Join me on March 18th to explore these and many more topics in the 5 day Core Masterclass in Amsterdam! I will work you very hard, but it will be worth it... If you can't make that date, there are dozens of other opportunities and courses around the world!
Coming Full Circle
In many ways this was a full circle journey both for me, the author and CEO and for the Iasa which started out before there were too many types of architecture in common use. Chief architects, enterprise architects, business architects, domain, cloud, solution... all came years later. So to be writing again about software architecture, which was also my first architect title, and I still consider my specialization area, is a wonderful thing. We know so much compared to when I started about architecture as a practice and as a profession that this is extremely fulfilling.

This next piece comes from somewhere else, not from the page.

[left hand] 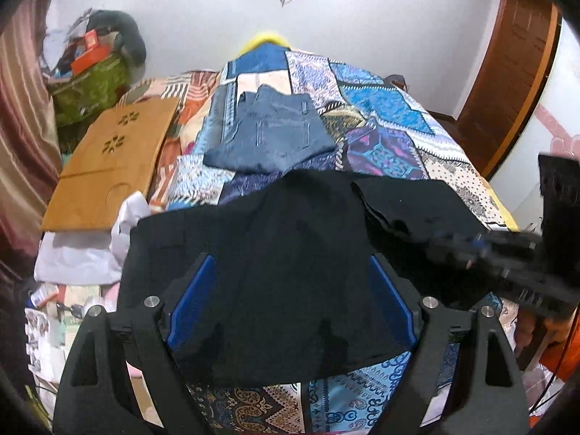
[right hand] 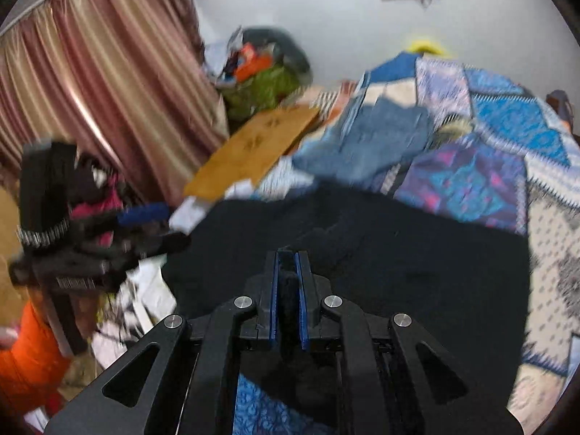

By the way here are 4 things we are looking for in the BTABoK. We are putting contributor names on articles again! Many many many architects have gotten benefit out of being aligned publicly with an article (as in they got jobs, promotions, speaking gigs, fame, infamy, whatever... not promising anything but still... :-)):
Architects and Engineers are Different but Necessary
First, let's tackle the hard discussion. In the BTABoK, based off years of study of thousands of architects (4,500 skills assessments), hundreds of recorded hours of video interviews, thousands of speakers and presentations at our conferences, and thousands of hours of certifications, training development and authoring, there is no doubt, software architecture and software engineering/development are separate professions. They are both necessary. Their outcomes are higher quality when they are working together. They have competencies overlaps in some areas. The job market does not always recognize the difference. Your employer or current job may not reflect it. But the die is cast. We are separate partners needed for optimal outcomes.
Architecture for Business and Quality Attribute Outcomes, Engineer/Develop for Structure and Features
To make this holy (or unholy) marriage work, it is important to create a basis for shared decision making. That basis is inherent in the competency model. Software architects train in business technology strategy and human dynamics in addition to quality attributes, design and IT Environment. Engineers focus on technology depth, quality attributes (structure) and delivery. This creates a pairing that creates more valuable outcomes based on the evidence and quotes of our members, interviews, assessments and mentoring. Architects and engineering leadership need each other, and need to keep each other strong.
The Right Ratios Matter
An architect cannot be pro-active with more than 3-5 teams without changing their work (for example becoming review focused instead of design focused). Meaning a software architect will be optimally engaged with roughly this number of teams. However, software architects may scale their practice and maturity by leading larger and larger initiatives of architects/teams as long as they keep their own working relationship with a team or two. This ratio of 3-5 major stakeholders, teams, projects reoccurs a great deal when interviewing architects.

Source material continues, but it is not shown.